You need, in short, the kind of star wattage that a random man who simply looks a lot like George Harrison cannot give you. I’m more worried that they’re simply too ripped to play Hamburg boys who lived on the cheap upper Preludin and never saw a lat machine in their lives. We’re still a long way out though.
But the more important reason that this casting works is that you’re not just casting for four Liverpudlians who can play some tunes. You’re trying to cast four men who you can believe the entire world would lose their collective shit about. They might not look much like the individual Beatles, but I think they’ve got their individual sauce spot on.

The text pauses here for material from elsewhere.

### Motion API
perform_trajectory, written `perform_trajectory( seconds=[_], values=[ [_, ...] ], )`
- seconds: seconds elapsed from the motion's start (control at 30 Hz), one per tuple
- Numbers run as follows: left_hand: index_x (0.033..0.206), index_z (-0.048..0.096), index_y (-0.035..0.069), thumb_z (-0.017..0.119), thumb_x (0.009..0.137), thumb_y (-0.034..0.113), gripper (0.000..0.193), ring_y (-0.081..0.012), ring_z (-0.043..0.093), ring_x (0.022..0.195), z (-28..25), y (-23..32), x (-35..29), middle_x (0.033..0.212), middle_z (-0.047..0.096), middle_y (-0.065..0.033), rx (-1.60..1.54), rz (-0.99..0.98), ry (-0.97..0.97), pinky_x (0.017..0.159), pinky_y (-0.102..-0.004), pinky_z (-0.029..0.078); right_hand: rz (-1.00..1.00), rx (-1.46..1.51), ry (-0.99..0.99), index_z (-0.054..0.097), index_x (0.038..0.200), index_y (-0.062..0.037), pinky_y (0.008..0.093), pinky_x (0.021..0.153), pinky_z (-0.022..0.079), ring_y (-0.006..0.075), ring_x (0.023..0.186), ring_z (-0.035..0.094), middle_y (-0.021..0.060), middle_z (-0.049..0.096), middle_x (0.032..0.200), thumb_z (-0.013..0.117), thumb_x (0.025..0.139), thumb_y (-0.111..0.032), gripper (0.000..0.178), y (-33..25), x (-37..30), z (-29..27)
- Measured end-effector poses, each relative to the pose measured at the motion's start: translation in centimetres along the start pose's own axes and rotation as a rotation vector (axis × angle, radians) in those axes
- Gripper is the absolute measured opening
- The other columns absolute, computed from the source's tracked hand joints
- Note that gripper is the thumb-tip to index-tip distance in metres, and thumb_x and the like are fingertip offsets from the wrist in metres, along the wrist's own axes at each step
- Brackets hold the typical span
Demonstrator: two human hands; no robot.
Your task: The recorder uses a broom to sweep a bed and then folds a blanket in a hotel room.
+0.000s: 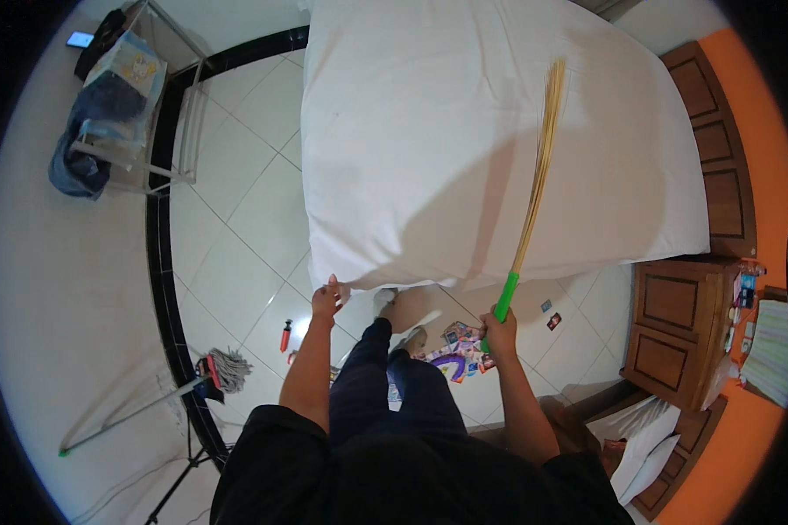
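My right hand is wrapped round the green handle of a stick broom. Its long, thin yellow bristles reach up and away over the bed, slanting slightly right. A white bed sheet covers the mattress, with soft creases and a broad shadow across it. At the near left corner of the bed, my left hand has its fingers bent at the sheet's edge and appears to pinch the cloth there. The fingertips are small and partly hidden.
Scattered cards and a purple curved toy lie by my feet. A red pump-like object is on the tiles. A mop and a clothes-laden metal rack stand left; a wooden cabinet stands right.
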State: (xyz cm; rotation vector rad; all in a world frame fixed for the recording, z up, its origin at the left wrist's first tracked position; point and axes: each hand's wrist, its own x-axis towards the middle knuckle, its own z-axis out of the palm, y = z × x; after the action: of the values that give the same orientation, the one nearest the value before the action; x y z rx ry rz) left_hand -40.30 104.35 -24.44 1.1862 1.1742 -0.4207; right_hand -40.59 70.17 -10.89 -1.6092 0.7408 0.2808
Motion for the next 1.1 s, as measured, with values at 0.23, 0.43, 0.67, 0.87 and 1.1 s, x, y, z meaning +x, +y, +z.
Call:
perform_trajectory(
  seconds=[0.23,0.43,0.67,0.87,1.1],
  values=[
    [0.082,0.057,0.001,0.059,0.073,0.022,0.022,-0.0163,0.057,0.070,-1.0,-1.6,1.1,0.078,0.060,-0.0088,0.347,0.462,0.037,0.061,-0.0291,0.044,0.050,-0.071,-0.073,0.042,0.079,-0.0050,0.0241,0.033,0.036,0.0110,0.037,0.042,0.0020,0.042,0.052,0.054,0.066,0.002,0.019,2.0,-2.4,-1.3],
    [0.075,0.058,-0.001,0.057,0.070,0.023,0.024,-0.0349,0.057,0.074,4.1,-0.7,-0.7,0.080,0.059,-0.0197,0.779,0.524,0.528,0.068,-0.0406,0.045,-0.086,-0.301,0.014,0.043,0.085,-0.0011,0.0252,0.033,0.036,0.0107,0.038,0.044,0.0024,0.043,0.053,0.055,0.066,0.003,0.023,5.4,-2.6,-7.3],
    [0.076,0.057,0.000,0.051,0.073,0.020,0.021,-0.0360,0.056,0.076,-0.5,0.4,0.0,0.079,0.059,-0.0201,0.851,0.581,0.536,0.067,-0.0417,0.044,0.100,-0.163,-0.014,0.046,0.098,0.0039,0.0244,0.039,0.038,0.0106,0.044,0.047,0.0047,0.049,0.058,0.057,0.065,-0.004,0.036,4.0,-4.2,-6.8],
    [0.074,0.054,-0.001,0.045,0.076,0.015,0.018,-0.0374,0.053,0.071,-2.3,1.7,-6.8,0.075,0.056,-0.0211,0.952,1.122,0.107,0.064,-0.0436,0.043,0.002,-0.197,0.063,0.045,0.085,0.0003,0.0261,0.037,0.038,0.0124,0.042,0.046,0.0048,0.047,0.057,0.057,0.066,-0.002,0.022,5.5,-3.9,-9.4],
    [0.068,0.052,0.002,0.046,0.076,0.017,0.018,-0.0360,0.053,0.068,-6.6,1.9,-5.3,0.070,0.055,-0.0182,1.285,0.959,0.212,0.060,-0.0443,0.043,-0.211,-0.590,0.239,0.052,0.084,0.0017,0.0325,0.053,0.041,0.0202,0.057,0.051,0.0090,0.052,0.063,0.060,0.061,-0.009,0.026,5.5,1.7,-15.1]
  ],
)
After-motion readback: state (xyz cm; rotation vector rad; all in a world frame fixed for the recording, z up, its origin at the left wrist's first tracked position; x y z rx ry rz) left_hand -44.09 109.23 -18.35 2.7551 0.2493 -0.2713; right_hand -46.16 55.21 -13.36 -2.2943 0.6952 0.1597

Mescal can do Macca-style bubbly everyman hotness, if you’ll recall that defining shorts-and-a-tinny look; after Babygirl, Dickinson has John’s sly, slightly dangerous streak; Quinn has a dreamy vibe but you can imagine him turning sarcastic like George; and like Ringo, Keoghan is fit in a way that is not cookie-cutter, but we must acknowledge as outrageously powerful given that he went out with Sabrina Carpenter.
And if you’ve seen any TV movie tellings of the Beatles story – I consider myself a connoisseur here – you’ll know that just casting people who look a bit like the Beatles is putting the mystery tour before the magic. It didn’t matter that Joaquin Phoenix looked nowt like Johnny Cash in Walk the Line. It mattered that he looked like an outlaw who was carrying the weight of the world on his skinny shoulders.
That Timothee Chalamet looked a bit like Bob Dylan even before he popped on his suede jacket for A Complete Unknown, and then was also able to get at his mumbling mystique, was the kind of cosmic fluke that doesn’t happen very often in rock biopics. Taron Egerton got Elton John’s splenetic, needy vulnerability in Rocketman while looking nothing like him. Rami Malek and his gigantic false teeth looked a fair bit like Freddie Mercury in Bohemian Rhapsody, and that film stank the place out.
It doesn’t even really matter that they’re not scouse. You saw Mescal do a good Leeds accent in All of Us Strangers. Hopefully Keoghan’s tightened up his slightly wobbly Prescot twang from Saltburn. Look: they’re actors. They’ll act. It’s fine. They’ll do the research. The deeper you go, the higher you fly.